# What should I be throwing now?



## TommyTom (May 26, 2016)

I'm relatively new to the cooler weather fishing down here. I got my waders ready but I'm not sure what I should be throwing. 

Any advice?


----------



## Jason_E (Oct 4, 2016)

I've had luck using Gulp jerk shad.


----------



## Laguna Freak (Nov 15, 2006)

Plastics like Controlled Descent Lures rigged to keep it above grass.

Corkys, and if the bait is up on the surface, topwater or weightless Controlled Descent slow rolled to wobble-wake right under the surface.


----------



## capt mullet (Nov 15, 2008)

I prefer plastics this month like Big Nasty's and bass Assssins with very light jigheads like 1/32 1/16 or on windy days I might throw a 1/8th


----------



## JimD (May 25, 2004)

Depends on what you can use and where you are fishing and what mood the trout are in and water conditons. Plastics - paddle or rat tail and Possibly on a cork may be with rattles and procure scent, Maybe a corky or top water.

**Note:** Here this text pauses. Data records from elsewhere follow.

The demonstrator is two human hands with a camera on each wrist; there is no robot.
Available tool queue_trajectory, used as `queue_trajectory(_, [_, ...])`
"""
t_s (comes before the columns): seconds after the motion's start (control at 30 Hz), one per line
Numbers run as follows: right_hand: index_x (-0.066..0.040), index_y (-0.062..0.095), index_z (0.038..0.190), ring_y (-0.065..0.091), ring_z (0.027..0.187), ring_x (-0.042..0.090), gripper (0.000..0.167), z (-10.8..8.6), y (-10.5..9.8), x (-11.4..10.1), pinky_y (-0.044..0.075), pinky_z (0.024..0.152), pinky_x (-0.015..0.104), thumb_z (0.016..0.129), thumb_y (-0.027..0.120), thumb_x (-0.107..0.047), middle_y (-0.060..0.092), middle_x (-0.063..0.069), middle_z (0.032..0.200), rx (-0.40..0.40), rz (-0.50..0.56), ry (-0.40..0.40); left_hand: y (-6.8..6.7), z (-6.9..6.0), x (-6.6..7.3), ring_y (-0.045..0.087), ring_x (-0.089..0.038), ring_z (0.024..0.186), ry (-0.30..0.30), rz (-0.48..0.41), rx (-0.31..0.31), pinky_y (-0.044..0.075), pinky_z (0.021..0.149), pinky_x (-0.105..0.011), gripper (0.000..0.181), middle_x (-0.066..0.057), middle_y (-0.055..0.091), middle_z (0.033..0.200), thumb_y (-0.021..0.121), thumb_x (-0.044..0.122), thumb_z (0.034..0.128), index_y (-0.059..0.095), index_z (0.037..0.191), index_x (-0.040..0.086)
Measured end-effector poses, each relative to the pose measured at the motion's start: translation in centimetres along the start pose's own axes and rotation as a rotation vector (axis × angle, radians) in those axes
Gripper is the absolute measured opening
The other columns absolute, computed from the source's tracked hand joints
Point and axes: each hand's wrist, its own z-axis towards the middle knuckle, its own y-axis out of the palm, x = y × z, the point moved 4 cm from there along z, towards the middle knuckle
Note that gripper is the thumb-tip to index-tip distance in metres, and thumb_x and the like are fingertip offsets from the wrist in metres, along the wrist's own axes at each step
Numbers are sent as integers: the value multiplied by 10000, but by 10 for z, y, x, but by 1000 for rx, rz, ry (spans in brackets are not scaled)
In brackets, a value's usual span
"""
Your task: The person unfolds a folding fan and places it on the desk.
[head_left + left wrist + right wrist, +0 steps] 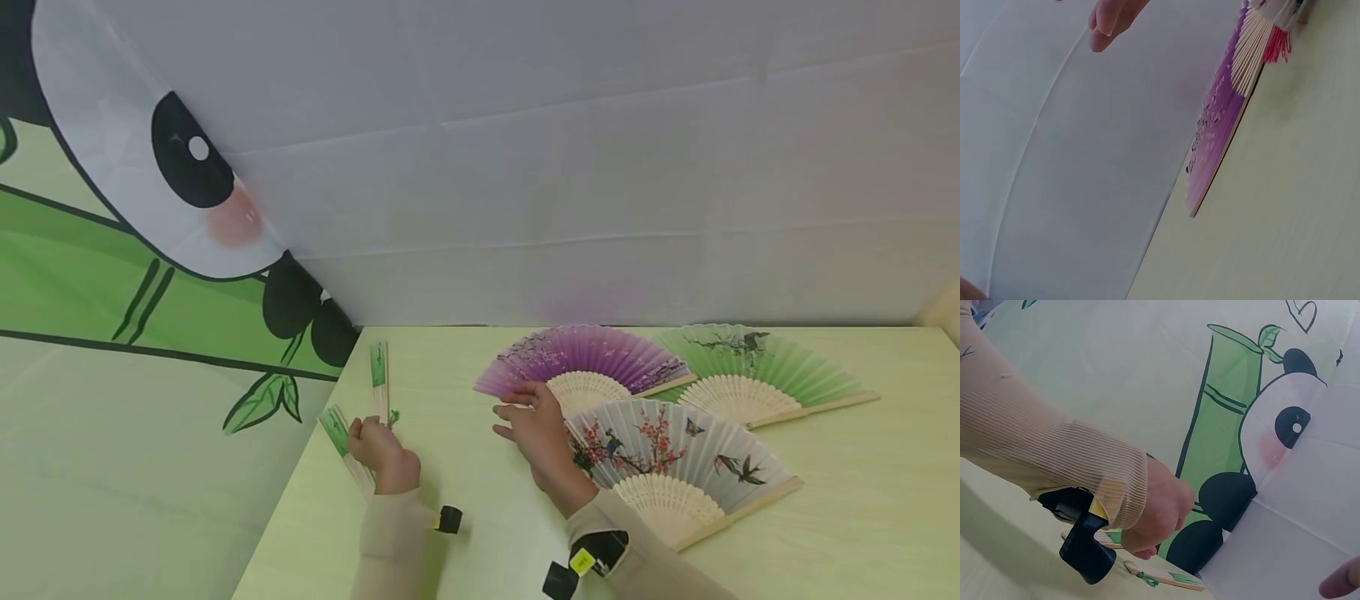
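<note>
My left hand hovers at the left side of the table, fingers loosely curled with nothing visible in them. Around it lie two folded fans with green and pale wooden ends, one folded fan behind and another folded fan to its left. My right hand is raised with spread, slightly bent fingers, holding nothing. Close to it, a spread purple fan lies behind, and a spread white fan with red blossoms and birds lies to the right. A spread green fan is farther right.
The pale table meets a white cloth wall at its back edge. A cloth with a printed panda and green bamboo hangs at the left. A red tassel shows beside the purple fan in the left wrist view.
</note>
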Motion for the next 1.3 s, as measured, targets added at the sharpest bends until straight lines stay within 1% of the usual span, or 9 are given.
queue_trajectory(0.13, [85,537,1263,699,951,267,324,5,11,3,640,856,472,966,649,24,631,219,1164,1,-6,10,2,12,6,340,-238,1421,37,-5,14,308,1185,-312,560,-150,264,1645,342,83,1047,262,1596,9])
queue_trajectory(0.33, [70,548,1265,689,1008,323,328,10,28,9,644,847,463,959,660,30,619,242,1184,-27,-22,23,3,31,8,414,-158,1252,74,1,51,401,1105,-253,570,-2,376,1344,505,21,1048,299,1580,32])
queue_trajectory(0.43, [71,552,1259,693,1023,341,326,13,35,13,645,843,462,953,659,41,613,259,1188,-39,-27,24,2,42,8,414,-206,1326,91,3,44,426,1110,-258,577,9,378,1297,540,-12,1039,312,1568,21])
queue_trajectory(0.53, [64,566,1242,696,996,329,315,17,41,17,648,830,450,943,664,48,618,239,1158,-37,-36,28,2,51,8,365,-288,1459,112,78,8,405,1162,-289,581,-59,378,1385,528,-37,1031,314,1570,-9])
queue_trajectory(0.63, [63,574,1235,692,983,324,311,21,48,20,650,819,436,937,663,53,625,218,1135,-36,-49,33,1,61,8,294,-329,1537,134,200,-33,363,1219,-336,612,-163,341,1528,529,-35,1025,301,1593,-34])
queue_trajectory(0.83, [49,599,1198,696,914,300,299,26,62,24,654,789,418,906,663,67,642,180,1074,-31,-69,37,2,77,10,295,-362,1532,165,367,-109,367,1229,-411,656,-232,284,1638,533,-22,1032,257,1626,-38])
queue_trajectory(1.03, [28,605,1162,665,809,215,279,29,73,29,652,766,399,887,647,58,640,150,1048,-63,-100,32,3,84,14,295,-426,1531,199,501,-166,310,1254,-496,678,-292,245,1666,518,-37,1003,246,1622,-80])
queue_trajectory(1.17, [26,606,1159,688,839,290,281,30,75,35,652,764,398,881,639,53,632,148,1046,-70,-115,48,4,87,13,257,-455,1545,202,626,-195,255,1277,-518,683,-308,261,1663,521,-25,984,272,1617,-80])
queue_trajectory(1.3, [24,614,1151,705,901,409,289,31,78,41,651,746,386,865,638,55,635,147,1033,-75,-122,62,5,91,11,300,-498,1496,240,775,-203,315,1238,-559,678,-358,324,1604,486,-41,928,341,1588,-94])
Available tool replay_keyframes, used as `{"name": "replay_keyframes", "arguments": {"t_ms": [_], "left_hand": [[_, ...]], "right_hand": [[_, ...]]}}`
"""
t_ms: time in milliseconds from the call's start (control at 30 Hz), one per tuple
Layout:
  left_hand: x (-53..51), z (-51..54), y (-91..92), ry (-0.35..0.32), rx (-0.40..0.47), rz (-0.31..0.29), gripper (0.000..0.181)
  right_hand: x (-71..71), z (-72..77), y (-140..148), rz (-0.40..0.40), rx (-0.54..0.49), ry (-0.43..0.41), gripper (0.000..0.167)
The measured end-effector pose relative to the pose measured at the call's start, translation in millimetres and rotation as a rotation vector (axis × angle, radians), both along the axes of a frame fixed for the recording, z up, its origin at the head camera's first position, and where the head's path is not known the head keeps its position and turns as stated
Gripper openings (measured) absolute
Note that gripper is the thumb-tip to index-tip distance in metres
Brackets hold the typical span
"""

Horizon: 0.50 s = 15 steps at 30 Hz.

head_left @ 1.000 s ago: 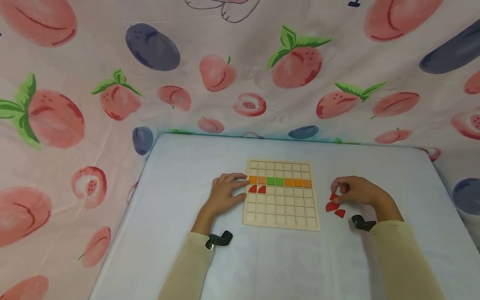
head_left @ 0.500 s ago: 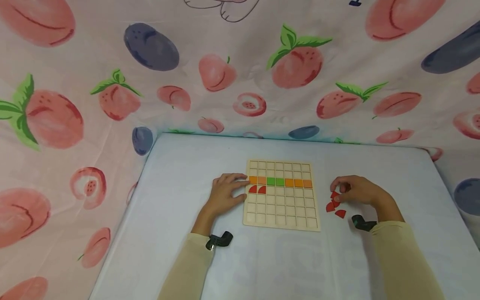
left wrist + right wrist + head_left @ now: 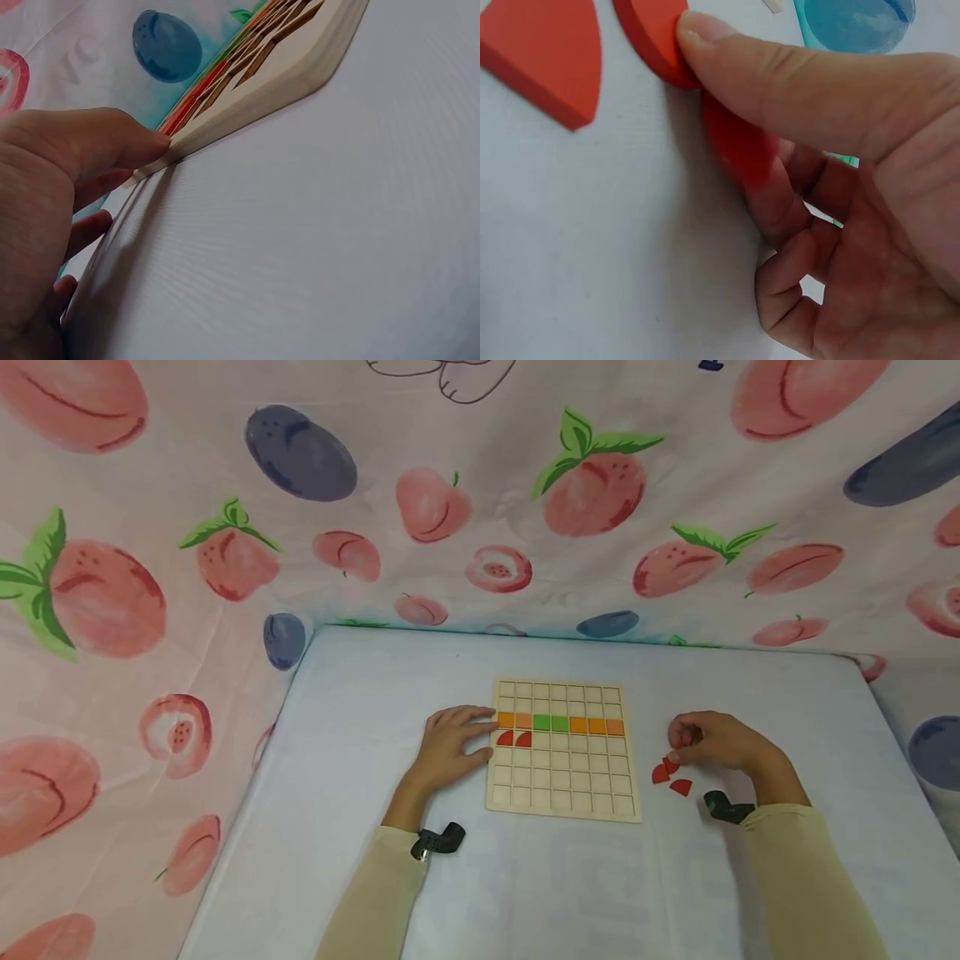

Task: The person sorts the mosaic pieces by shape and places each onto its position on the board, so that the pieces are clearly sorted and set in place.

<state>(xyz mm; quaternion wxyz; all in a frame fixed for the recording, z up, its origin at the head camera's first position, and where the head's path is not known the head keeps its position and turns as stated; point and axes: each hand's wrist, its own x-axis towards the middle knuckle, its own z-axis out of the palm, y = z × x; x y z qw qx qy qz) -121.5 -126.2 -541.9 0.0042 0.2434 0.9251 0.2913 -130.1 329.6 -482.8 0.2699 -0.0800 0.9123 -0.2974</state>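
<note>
My left hand (image 3: 453, 747) lies at the left edge of a pale wooden grid board (image 3: 558, 778), its fingers fairly straight. In the left wrist view the thumb (image 3: 124, 142) touches the board's side. Two red quarter-circle pieces (image 3: 523, 740) sit in cells below a row of orange and green squares (image 3: 551, 723). To the right of the board, my right hand (image 3: 716, 742) pinches a red piece (image 3: 739, 142), partly hidden and blurred, between thumb and curled fingers. Its thumb tip also overlaps another red piece (image 3: 656, 34). A further red quarter-circle piece (image 3: 681, 787) lies nearby.
A white cloth (image 3: 585, 893) covers the table. Behind it and on the left hangs a fruit-print curtain (image 3: 495, 468). Dark wrist cameras (image 3: 438, 839) are strapped to both wrists.
My right thumb and fingertips have shifted among the loose red pieces, which separated, and one is now drawn into the fingers. My left hand stays at the board's edge.
</note>
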Motion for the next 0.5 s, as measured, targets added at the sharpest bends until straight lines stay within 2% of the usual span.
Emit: {"name": "replay_keyframes", "arguments": {"t_ms": [333,500], "left_hand": [[1.4,3.2,0.3,-0.010,0.003,-0.003,0.043],[1.0,2.9,-0.1,-0.015,-0.007,0.000,0.043]], "right_hand": [[4.0,3.7,1.4,-0.035,-0.022,-0.019,0.022],[3.4,1.6,3.6,-0.053,-0.035,-0.029,0.025]]}}
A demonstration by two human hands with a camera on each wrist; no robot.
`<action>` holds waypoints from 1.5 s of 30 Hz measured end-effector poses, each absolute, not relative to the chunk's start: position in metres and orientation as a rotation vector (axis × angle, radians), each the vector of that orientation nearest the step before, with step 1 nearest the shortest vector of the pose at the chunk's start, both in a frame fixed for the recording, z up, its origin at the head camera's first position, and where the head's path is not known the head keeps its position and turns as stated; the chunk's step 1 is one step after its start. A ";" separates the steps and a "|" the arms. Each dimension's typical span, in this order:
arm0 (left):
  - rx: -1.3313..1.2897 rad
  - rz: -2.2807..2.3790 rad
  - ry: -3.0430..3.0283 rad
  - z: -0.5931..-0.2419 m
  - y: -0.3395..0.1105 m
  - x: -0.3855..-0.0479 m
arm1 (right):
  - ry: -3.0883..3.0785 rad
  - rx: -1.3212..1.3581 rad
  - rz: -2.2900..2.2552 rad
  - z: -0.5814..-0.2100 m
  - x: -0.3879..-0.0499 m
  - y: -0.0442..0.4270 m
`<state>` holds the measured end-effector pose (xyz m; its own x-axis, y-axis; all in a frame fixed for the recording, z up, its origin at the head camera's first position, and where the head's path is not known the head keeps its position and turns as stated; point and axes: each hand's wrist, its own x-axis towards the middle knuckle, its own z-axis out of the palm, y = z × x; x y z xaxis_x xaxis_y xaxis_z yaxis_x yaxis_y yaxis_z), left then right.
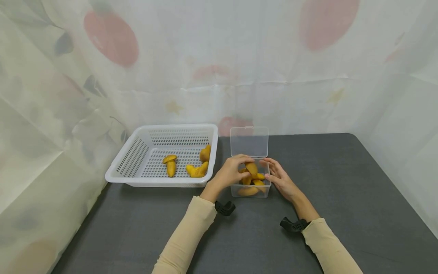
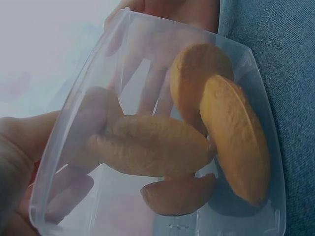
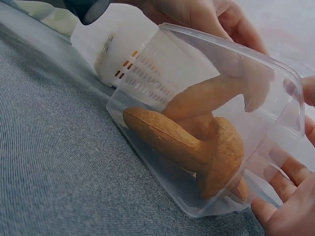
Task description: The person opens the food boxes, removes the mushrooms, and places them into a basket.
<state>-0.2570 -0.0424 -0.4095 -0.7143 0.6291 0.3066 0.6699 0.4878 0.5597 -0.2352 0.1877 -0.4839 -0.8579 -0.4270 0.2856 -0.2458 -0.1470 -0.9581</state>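
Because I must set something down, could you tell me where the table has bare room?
The dark table is bare right of the right grip, and in front of the white basket, left of the left sleeve. Crowded: the clear box, with yellow mushrooms inside and the left grip at it.

No text, label, brand, number or sign is showing legibly in any of the three views; nothing readable is standing out anywhere from the upper left to the lower right of the frames.
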 end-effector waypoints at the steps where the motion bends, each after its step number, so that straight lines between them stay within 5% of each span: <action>1: -1.163 -1.050 -2.652 -0.409 -0.043 -0.257 | 1.961 -0.786 -2.150 -0.484 -0.235 0.188; 45: -0.989 -1.029 -2.455 -0.371 -0.079 -0.251 | 1.912 -0.844 -2.190 -0.484 -0.235 0.186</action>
<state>-0.2514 -0.0791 -0.3711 -0.7178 0.4807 0.5037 0.6962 0.5062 0.5090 -0.2348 0.1865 -0.4836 -0.8386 -0.4333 0.3300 -0.2684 -0.1983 -0.9427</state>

Capt M has the right idea.


----------



## hanson696 (May 23, 2011)

I had good luck last weekend with a chicken boy shrimp. Chicken on chain was the color. I was using a 1/4oz jighead working it real slow on the bottom.


----------



## Solodaddio (Mar 22, 2014)

Topwater or bust year round!


----------



## tgatorhawk (Oct 27, 2010)

Solodaddio said:


> Topwater or bust year round!


Good luck Today on Chicken Boy Psycho Chicken Shad 3 1/2'' Pearl White-red


----------



## Brian Castille (May 27, 2004)

My favorite is a 4" sea shad on either 1/8 or 1/16 head. Plenty of other things will work but the most important thing is to find fish or it doesn't matter what you throw, lol.


----------



## Captain Nathan Beabout (Mar 27, 2007)

everyone has great advice. one of the big things i watch is the size of the bait in the area that I'm fishing (big or small) and also is it near the surface or hiding in the grass on the bottom. If it is hiding in the grass I'm going to throw a topwater, because that means my bait is one of the only ones that makes an easy target on the surface. If your bait fish is on the surface and jumping that means predator fish are under them keeping them pushed up. So then in that case like others have mentioned suspended baits or jigheads.

If you want to call me anytime and I can further explain. good luck out there.


----------



## FRANKLOCKHART (Apr 12, 2005)

Confidence in what you are throwing always makes a big difference as well. If you are in the fish, throw your confidence bait...


----------